'''

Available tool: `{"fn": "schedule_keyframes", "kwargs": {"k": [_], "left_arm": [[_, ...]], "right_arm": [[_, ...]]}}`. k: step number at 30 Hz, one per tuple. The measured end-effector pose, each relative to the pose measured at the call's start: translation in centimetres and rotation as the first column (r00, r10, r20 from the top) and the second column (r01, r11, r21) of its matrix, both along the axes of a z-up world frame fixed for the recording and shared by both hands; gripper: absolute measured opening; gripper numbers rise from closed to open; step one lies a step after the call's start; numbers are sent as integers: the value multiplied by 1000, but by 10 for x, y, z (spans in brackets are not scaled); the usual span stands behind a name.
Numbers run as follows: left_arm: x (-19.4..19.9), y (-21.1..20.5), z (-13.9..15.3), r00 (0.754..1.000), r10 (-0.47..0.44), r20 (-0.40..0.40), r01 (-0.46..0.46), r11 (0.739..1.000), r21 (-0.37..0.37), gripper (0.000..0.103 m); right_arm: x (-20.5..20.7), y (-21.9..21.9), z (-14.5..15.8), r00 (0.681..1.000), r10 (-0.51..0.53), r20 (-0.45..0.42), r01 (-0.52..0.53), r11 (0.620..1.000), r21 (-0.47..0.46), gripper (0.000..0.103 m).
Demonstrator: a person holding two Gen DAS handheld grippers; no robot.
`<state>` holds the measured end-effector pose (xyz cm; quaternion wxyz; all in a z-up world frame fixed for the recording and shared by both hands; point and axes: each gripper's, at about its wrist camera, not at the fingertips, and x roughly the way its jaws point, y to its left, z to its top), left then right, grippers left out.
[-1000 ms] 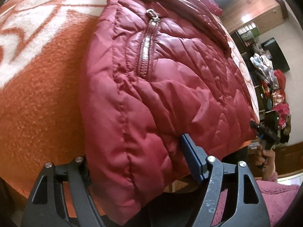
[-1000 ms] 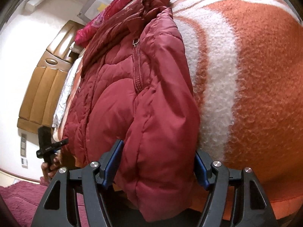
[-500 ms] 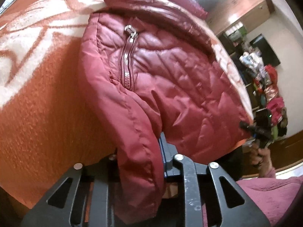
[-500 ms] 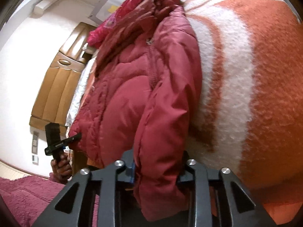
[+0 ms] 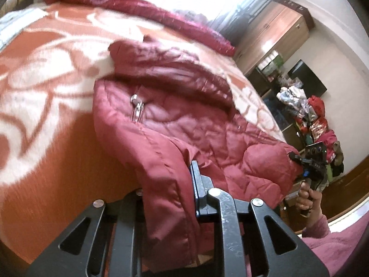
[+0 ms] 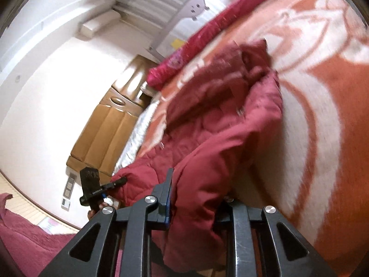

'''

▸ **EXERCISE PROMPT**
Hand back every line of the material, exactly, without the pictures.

▸ **SOLUTION TO THIS TASK**
Available tool: `{"fn": "schedule_keyframes", "kwargs": {"k": [_], "left_arm": [[_, ...]], "right_arm": [[_, ...]]}}`. k: step number at 30 Hz, one per tuple. The measured end-effector pose, each relative to the pose measured at the call's start: translation in centimetres and rotation as the first column (r00, r10, r20 from the top) and the second column (r01, r11, r21) of its matrix, both along the axes of a z-up world frame fixed for the recording and shared by both hands; gripper: absolute measured opening; gripper numbers rise from closed to open; step one lies a step after the call's start; numbers are sent as integers: the value multiplied by 1000, but by 10 for x, y, z (spans in brackets are not scaled); the usual span stands behind a name.
Numbers run as follows: left_arm: x (-19.4..19.9), y (-21.1..20.5), z (-13.9..15.3), r00 (0.754..1.000), r10 (-0.47..0.44), r20 (-0.40..0.40), r01 (-0.46..0.46), r11 (0.739..1.000), r21 (-0.37..0.37), gripper (0.000..0.103 m); right_arm: x (-20.5..20.7), y (-21.9..21.9), z (-14.5..15.8), r00 (0.681..1.000), r10 (-0.51..0.53), r20 (-0.45..0.42), r01 (-0.52..0.53), r11 (0.620..1.000), r21 (-0.47..0.46), gripper (0.000..0.103 m).
Demonstrator: a person holding two Gen DAS handheld grippers; no robot.
`<state>` holds the measured end-effector pose (xyz cm; quaternion wxyz; all in a z-up world frame fixed for the recording and shared by both hands; point and axes: each gripper's, at about its wrist camera, not at the fingertips, and x roughly the way its jaws point, y to its left, z to its top), left then right, grippers left out.
[-1000 ms] 
[-1000 ms] 
[-500 ms] 
[-500 ms] 
[+0 ms] 
[+0 ms] 

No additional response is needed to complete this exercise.